今年の読書(75)『夕映え天使』浅田次郎(新潮文庫)
9月
27日
東京の片隅で、中年店主が老いた父親を抱えながらほそぼそとやっている中華料理屋「昭和軒」。そこへ、住み込みで働きたいと、わけありげな女性「鈴木純子」が現れますが、半年ほどで突然姿を消してしまいます。そんなある日、長野県の軽井沢署から、身元不明の女性の遺体から、「昭和軒」のマッチ箱が発見され、連絡が入ります。なぜうらびれた中華料理店に住み込みで働かなければならなかったのかの『夕映え天使』。
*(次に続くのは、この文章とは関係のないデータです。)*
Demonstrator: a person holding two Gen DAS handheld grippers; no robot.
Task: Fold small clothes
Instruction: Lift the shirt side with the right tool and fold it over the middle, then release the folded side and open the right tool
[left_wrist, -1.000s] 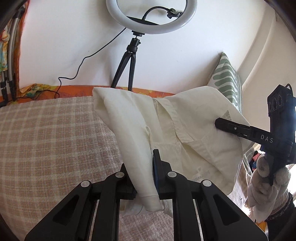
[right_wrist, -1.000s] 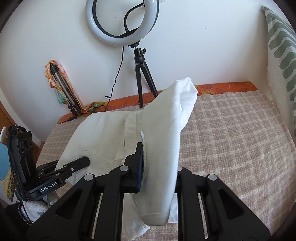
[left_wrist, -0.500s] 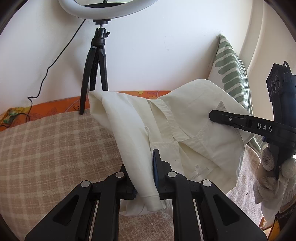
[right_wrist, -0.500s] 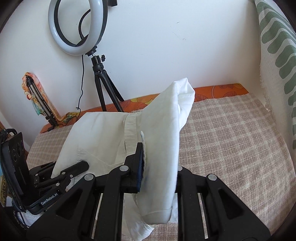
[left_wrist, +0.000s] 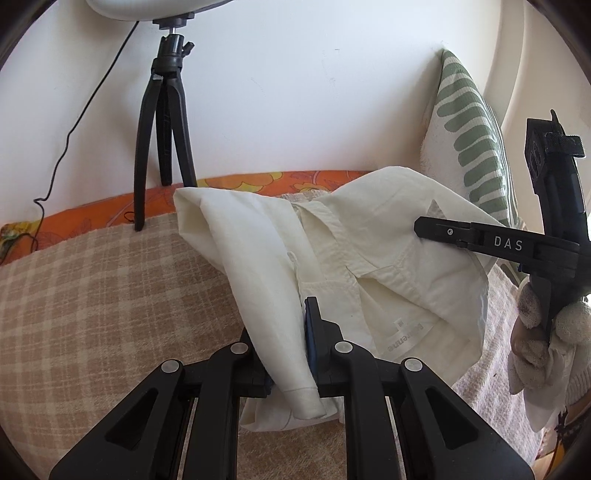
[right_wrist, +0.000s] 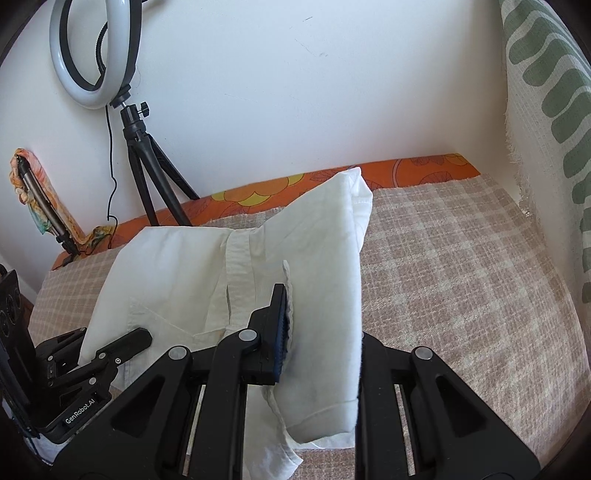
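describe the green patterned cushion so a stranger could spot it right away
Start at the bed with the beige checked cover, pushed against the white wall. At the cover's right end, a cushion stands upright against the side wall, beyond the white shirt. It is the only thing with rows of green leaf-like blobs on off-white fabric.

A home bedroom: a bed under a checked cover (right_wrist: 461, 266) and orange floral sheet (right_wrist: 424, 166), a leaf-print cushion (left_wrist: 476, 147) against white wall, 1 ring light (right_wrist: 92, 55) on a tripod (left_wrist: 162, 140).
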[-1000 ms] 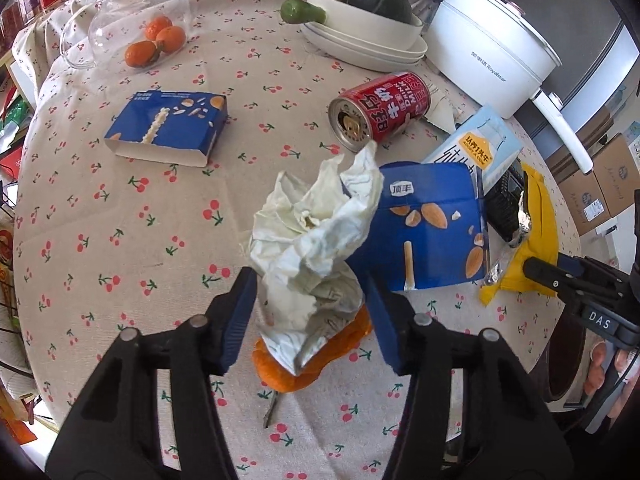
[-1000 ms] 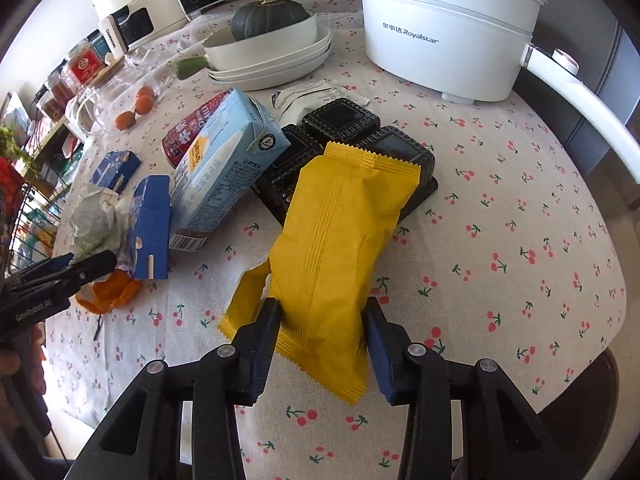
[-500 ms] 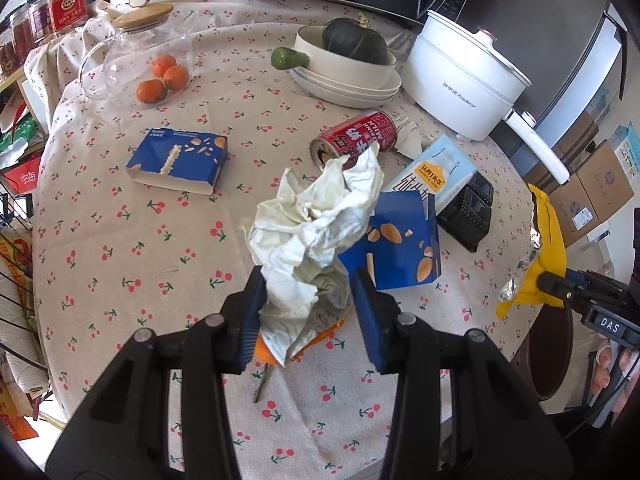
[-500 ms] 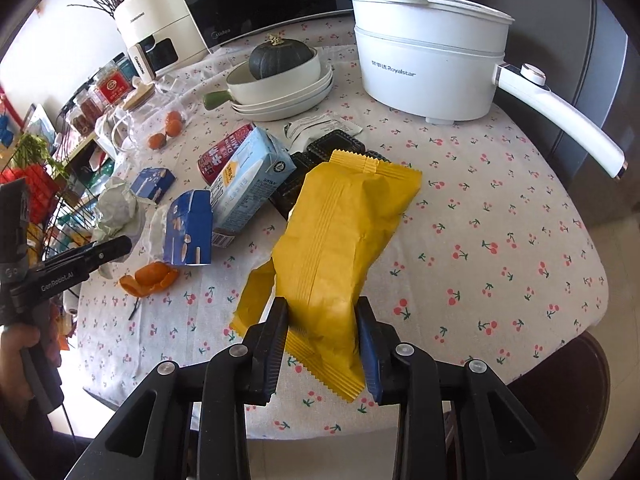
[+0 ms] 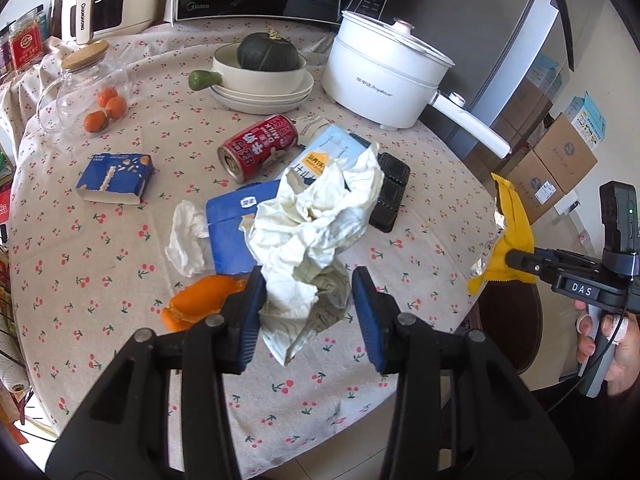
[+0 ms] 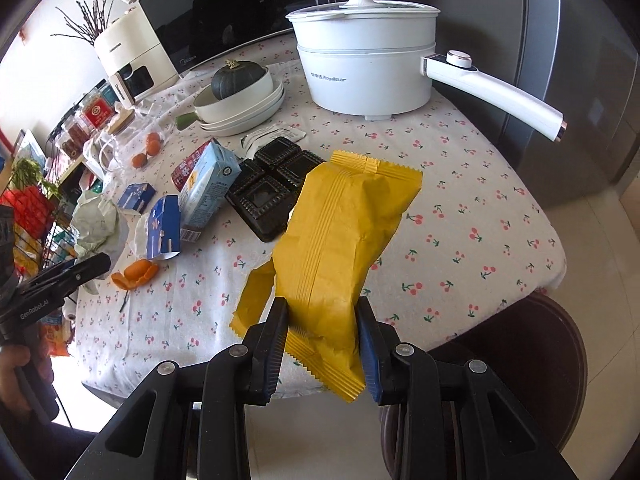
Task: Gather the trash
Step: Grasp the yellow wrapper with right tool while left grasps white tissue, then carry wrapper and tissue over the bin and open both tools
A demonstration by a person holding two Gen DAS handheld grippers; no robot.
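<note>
Crumpled white paper [image 5: 316,236] and yellow wrapper [image 6: 340,248], both gripper-held.

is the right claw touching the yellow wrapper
Touching. The right wrist view shows the right claw with both pads pressed against the yellow wrapper, which hangs clear of the table.

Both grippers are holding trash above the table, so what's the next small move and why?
Probably carry both loads off to a bin, none in view. The left gripper pinches the crumpled paper, the right gripper clamps the yellow wrapper, both clear of the tablecloth.
</note>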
親の離婚で祖父の家で暮らすことになった少年が幼くして「さよなら」ばかりの「わかれ」を経験する『切符』
昭和39年の高度成長期から37年を務めた会社を定年退職する日の「高橋部長」の会社での「特別な日」を描いた回想録かと読者に思わせながら、実に壮大なSF作品の導入部だった『特別な一日』
女房・子供に逃げられ、大きな手柄もなく定年前の休暇として東北地方へ一人旅に出た老警官「米田」は、ふと入った喫茶店で、妻を殺した時効1週間前の指名手配犯のマスターと遭遇、大手柄を夢見る『琥珀』
高台に建つ大豪邸の少女と、下町に住む男子高校生二人の人生の交錯を描いた『丘の上の白い家』
著者自らの自衛隊時代の富士山麓の樹海での演習を元に描いた『樹海の人』など、人生の不可解な出会い・すれ違いを切り取り、「もののあわれ・せつなさ」を味あわせてくれる短編集でした。